Exercise goal
Your task is to output the listing exactly, leaving every image out.

Input data
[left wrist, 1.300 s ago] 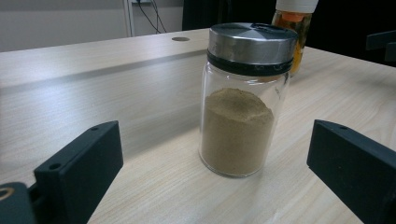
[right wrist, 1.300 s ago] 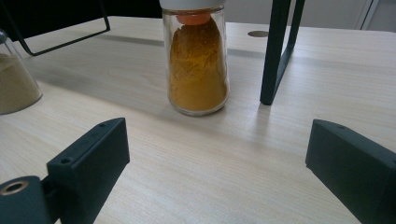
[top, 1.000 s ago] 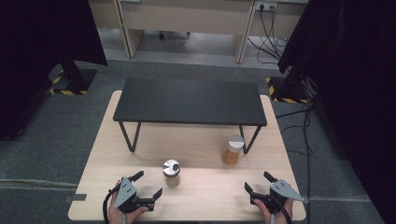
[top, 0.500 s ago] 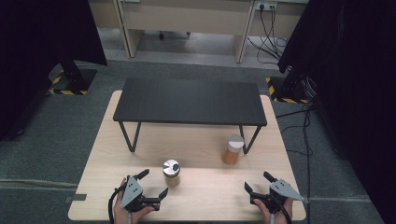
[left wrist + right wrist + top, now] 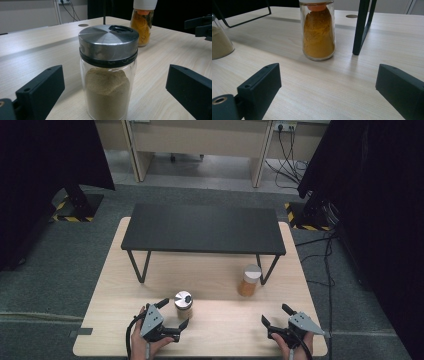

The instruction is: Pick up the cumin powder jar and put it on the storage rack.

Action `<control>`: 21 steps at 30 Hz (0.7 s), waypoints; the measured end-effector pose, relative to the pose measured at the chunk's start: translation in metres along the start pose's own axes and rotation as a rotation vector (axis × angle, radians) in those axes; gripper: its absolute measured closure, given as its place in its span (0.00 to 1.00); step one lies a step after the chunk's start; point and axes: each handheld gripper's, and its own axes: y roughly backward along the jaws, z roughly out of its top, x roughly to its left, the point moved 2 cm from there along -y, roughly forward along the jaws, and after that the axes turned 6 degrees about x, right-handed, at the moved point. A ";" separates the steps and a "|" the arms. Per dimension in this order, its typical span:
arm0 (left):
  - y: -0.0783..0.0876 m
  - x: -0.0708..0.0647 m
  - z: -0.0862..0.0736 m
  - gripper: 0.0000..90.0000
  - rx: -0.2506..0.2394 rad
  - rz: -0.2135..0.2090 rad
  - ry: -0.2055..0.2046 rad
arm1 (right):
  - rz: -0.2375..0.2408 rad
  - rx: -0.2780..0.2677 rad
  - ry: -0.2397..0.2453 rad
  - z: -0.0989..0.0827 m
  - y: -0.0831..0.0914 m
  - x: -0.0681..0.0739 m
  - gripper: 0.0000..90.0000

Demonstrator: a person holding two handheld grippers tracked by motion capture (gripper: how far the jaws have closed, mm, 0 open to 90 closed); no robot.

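Before the steel-lidded spice jar (image 5: 108, 72), my left gripper (image 5: 176, 314) spreads its jaws wide; approach step, next advance and clamp.

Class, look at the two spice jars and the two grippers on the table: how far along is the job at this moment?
Nothing looks done: the metal-lidded jar and the orange-spice jar both stand upright on the wooden table, ungripped. In hand: the left gripper is open with its jaws either side of the metal-lidded jar, not touching. Left: closing and lifting; the right gripper is open, short of its jar.
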 end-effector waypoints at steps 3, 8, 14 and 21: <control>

Final answer
[left wrist, 1.300 s ago] 
[right wrist, 1.300 s ago] 
[top, 1.000 s ago] 
[top, 0.500 s ago] 
[left wrist + right wrist + top, now] 

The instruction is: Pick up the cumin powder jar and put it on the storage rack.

Action `<control>`: 21 steps at 30 Hz (0.7 s), waypoints; the measured end-effector pose, relative to the pose measured at the chunk's start: translation in metres along the start pose's own axes and rotation as a rotation vector (axis × angle, radians) in those axes; gripper: its absolute measured closure, given as its place in its span (0.00 to 1.00); step one lies a step after the chunk's start; point and axes: each handheld gripper's, and its own axes: y roughly backward along the jaws, z roughly out of its top, x roughly to its left, the point moved 2 cm from there along -y, roughly forward along the jaws, and after that the axes turned 6 degrees about x, right-handed, at the moved point. A ";" separates the steps and a "|" the arms. Per dimension in this order, its typical span:
arm0 (left):
  - y: -0.0783..0.0876 m
  - x: -0.0708..0.0647 m
  - z: -0.0862..0.0736 m
  - gripper: 0.0000..90.0000
  - rx: -0.2506..0.2394 rad
  - rz: -0.2135..0.2090 rad
  - ry: -0.2055..0.2046 rad
arm1 (right):
  - rz: -0.2375..0.2408 rad
  - rx: -0.2780..0.2677 rad
  - ry: -0.2397..0.2453 rad
  - z: -0.0989..0.0827 m
  - y: -0.0831..0.0914 m
  - x: -0.0681..0.0739 m
  - gripper: 0.0000..90.0000

Demonstrator: a person holding two handheld grippers tracked by motion capture (gripper: how far the jaws have closed, mm, 0 open to 90 closed); no robot.

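Before the steel-lidded spice jar (image 5: 108, 72), my left gripper (image 5: 176, 314) spreads its jaws wide; approach step, next advance and clamp.

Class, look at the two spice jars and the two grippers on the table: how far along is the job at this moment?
Nothing looks done: the metal-lidded jar and the orange-spice jar both stand upright on the wooden table, ungripped. In hand: the left gripper is open with its jaws either side of the metal-lidded jar, not touching. Left: closing and lifting; the right gripper is open, short of its jar.
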 end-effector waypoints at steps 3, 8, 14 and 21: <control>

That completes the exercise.